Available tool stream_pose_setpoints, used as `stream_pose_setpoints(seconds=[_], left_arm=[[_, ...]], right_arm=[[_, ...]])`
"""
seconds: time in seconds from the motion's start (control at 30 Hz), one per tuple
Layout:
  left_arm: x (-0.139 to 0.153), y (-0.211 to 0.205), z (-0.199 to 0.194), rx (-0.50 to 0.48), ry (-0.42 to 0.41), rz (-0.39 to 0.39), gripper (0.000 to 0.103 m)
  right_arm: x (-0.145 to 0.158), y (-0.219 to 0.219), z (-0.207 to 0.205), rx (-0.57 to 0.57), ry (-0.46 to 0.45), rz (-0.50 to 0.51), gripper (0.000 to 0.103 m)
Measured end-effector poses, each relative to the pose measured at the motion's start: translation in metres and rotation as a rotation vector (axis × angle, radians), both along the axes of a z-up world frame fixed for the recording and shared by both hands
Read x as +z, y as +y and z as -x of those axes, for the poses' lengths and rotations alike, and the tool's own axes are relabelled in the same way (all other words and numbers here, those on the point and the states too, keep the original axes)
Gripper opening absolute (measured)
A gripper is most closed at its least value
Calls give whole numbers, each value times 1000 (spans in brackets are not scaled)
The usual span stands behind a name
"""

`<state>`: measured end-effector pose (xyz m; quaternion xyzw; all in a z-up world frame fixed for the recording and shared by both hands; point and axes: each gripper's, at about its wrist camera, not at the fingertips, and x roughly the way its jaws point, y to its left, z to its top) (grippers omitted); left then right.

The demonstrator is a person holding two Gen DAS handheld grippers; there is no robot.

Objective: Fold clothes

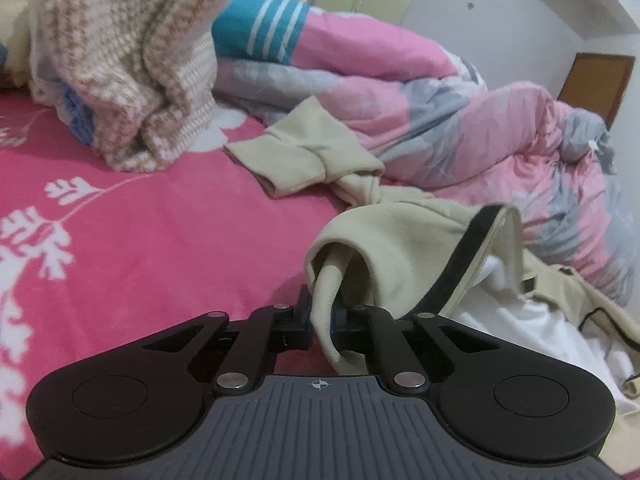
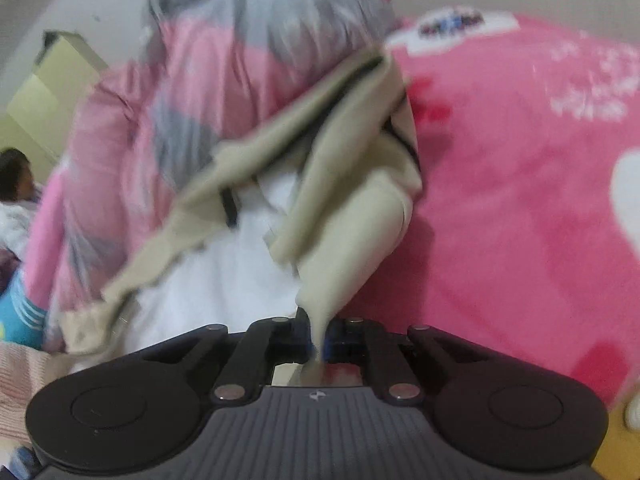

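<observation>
A cream garment with black trim and a white lining [image 1: 404,248] lies crumpled on the pink bed cover [image 1: 160,240]. One sleeve with a ribbed cuff [image 1: 296,156] stretches away toward the quilt. My left gripper [image 1: 322,320] is shut on a ribbed cream edge of that garment, near the bottom of the left wrist view. In the blurred right wrist view the same cream garment [image 2: 348,208] hangs up from my right gripper [image 2: 318,338], which is shut on a pinched fold of it. The white lining [image 2: 224,276] shows to the left.
A rumpled pink and grey quilt [image 1: 460,120] lies behind the garment. A beige knitted sweater [image 1: 132,68] is heaped at the back left. A person's head [image 2: 16,176] shows at the left edge of the right wrist view. The pink floral cover [image 2: 520,184] spreads to the right.
</observation>
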<state>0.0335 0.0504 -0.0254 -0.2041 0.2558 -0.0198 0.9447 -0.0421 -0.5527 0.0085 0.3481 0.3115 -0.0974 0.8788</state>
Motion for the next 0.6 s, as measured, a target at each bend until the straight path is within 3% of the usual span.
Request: stream_pose_setpoints(seconds=[0.13,0.23,0.3,0.37,0.47,0.53,0.6], left_arm=[[16,-4,37,-50,12,55,4],[15,-9,62,-81,54,99,4],[7,-16,72,-111,91,104,4],[-6,-28,77,-127,114,59,4],[-18,-36,80,-147,87,-14,7],[-15,-32,84,-181,70,-44,12],[-12,-24,90,-224,62,-50,26]], right_arm=[[33,-17,10,15,-37,30,5],[38,-28,12,14,-13,54,5],[24,-41,14,-6,25,42,5],[0,-55,13,-30,83,28,5],[-49,-68,4,-59,189,-51,5],[-59,-77,14,-82,139,-143,8],[-51,-82,30,-94,131,-192,21]])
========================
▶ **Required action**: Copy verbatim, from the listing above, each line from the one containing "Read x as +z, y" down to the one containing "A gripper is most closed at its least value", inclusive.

▶ **Task output**:
Read x as +z, y as +y and z as -x of those axes, for the poses' lengths and rotations alike, and the tool's own axes are relabelled in the same way (all other words and numbers here, those on the point and the states too, keep the original axes)
Gripper opening absolute (measured)
A gripper is most closed at its least value

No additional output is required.